- _Exercise directions_:
Pick out the lines below with "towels" and list them.

- _Excerpted records_:

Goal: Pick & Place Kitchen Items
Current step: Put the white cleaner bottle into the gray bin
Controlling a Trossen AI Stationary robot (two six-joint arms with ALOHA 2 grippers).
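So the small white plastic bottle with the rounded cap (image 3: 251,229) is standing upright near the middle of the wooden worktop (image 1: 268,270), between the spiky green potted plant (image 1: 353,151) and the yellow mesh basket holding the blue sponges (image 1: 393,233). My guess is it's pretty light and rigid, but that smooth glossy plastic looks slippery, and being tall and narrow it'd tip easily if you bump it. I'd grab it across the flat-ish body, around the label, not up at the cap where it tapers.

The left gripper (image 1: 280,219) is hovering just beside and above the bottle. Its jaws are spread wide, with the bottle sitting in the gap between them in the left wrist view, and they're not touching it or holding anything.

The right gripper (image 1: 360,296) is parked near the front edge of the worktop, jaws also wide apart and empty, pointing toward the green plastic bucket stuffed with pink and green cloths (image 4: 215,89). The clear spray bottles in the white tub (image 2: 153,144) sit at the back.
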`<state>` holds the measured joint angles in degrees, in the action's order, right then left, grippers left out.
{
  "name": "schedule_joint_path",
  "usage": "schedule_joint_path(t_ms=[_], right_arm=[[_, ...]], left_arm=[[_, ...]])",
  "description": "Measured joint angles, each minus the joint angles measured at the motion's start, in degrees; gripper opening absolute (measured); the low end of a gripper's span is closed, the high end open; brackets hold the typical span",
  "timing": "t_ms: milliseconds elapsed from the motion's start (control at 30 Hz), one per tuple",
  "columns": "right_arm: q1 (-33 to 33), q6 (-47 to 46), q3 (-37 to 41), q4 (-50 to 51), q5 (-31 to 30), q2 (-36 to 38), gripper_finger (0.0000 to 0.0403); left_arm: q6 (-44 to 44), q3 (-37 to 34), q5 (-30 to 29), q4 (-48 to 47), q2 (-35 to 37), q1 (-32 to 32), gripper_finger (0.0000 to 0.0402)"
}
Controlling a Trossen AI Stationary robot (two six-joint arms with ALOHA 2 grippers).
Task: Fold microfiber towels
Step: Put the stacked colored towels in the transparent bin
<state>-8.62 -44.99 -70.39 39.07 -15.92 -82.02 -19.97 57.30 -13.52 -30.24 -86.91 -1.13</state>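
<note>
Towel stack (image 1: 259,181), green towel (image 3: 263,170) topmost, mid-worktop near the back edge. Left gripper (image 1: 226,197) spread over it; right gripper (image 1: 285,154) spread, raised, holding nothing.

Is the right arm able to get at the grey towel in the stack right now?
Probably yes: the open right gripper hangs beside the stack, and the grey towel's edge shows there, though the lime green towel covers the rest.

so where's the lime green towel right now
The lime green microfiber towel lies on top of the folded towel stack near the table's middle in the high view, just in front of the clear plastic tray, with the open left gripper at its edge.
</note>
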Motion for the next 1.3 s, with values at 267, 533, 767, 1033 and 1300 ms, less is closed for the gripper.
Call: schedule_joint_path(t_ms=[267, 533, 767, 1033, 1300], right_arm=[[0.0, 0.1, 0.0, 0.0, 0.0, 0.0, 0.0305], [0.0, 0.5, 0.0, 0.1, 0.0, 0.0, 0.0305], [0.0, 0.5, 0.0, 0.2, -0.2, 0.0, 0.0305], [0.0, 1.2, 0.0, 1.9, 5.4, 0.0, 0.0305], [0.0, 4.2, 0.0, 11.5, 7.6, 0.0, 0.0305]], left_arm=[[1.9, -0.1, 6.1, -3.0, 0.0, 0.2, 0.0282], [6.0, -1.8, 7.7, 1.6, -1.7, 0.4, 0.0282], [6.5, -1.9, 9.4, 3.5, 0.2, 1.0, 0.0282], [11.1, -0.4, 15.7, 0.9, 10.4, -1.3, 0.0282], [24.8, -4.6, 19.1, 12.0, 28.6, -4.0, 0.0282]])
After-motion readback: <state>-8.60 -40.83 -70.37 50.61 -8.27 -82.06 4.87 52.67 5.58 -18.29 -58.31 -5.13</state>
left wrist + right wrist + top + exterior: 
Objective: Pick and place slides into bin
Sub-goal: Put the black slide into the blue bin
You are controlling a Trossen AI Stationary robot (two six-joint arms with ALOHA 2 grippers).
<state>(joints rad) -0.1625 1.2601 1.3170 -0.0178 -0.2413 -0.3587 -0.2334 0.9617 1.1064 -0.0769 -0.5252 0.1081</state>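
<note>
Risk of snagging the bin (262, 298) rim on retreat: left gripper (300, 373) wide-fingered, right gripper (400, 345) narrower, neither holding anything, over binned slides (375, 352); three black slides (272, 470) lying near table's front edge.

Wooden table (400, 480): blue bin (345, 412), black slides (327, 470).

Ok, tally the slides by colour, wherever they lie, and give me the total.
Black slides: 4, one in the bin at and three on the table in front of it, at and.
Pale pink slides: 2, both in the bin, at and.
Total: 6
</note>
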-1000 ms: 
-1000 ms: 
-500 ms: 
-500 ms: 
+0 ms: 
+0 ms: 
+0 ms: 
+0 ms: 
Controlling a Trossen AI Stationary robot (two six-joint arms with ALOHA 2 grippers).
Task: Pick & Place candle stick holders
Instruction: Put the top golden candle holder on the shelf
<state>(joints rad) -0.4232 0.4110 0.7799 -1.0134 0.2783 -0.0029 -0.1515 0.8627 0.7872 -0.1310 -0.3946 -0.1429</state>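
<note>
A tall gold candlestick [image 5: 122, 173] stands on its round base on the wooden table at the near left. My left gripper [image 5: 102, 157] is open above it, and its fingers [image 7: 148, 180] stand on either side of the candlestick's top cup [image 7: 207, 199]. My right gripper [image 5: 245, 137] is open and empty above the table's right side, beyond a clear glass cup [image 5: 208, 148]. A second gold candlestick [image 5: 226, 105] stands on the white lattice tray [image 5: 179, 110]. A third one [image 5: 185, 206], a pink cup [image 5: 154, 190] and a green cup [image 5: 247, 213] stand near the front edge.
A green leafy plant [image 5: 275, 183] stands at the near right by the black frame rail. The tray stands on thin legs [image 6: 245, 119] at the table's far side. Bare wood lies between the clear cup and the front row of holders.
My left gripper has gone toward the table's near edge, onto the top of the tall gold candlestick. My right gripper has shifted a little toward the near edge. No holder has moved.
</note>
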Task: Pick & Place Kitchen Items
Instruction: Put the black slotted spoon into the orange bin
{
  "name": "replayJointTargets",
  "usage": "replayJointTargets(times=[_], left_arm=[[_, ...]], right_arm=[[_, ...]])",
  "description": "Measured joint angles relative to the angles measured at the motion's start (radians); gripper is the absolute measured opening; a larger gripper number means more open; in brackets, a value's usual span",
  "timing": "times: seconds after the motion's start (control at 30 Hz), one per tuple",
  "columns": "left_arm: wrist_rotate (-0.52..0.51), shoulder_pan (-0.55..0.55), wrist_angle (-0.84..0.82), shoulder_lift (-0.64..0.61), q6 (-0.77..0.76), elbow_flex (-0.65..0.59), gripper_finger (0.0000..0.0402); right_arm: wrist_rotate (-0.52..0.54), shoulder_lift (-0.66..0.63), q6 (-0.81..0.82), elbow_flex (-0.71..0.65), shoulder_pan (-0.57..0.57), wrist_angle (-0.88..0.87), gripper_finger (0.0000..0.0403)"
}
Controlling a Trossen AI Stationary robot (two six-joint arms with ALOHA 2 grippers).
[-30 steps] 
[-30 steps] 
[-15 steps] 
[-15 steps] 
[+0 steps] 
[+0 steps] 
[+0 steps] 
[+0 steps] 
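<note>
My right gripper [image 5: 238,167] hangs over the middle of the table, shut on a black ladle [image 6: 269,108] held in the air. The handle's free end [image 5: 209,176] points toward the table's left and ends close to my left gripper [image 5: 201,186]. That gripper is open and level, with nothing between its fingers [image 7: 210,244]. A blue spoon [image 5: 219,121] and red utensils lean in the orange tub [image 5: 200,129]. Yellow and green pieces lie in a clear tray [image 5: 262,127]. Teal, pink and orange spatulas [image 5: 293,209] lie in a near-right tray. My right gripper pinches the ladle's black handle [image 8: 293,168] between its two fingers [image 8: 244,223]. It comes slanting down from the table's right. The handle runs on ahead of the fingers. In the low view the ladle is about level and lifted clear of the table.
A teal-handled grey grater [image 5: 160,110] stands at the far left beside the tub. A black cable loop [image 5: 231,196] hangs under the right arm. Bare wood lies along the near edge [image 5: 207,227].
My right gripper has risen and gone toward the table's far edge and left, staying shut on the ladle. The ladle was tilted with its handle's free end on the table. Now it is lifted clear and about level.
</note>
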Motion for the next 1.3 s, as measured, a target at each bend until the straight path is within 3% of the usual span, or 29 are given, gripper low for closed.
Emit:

- _Result_:
Task: Fold microfiber towels
Step: Put the stacked colored towels in the transparent bin

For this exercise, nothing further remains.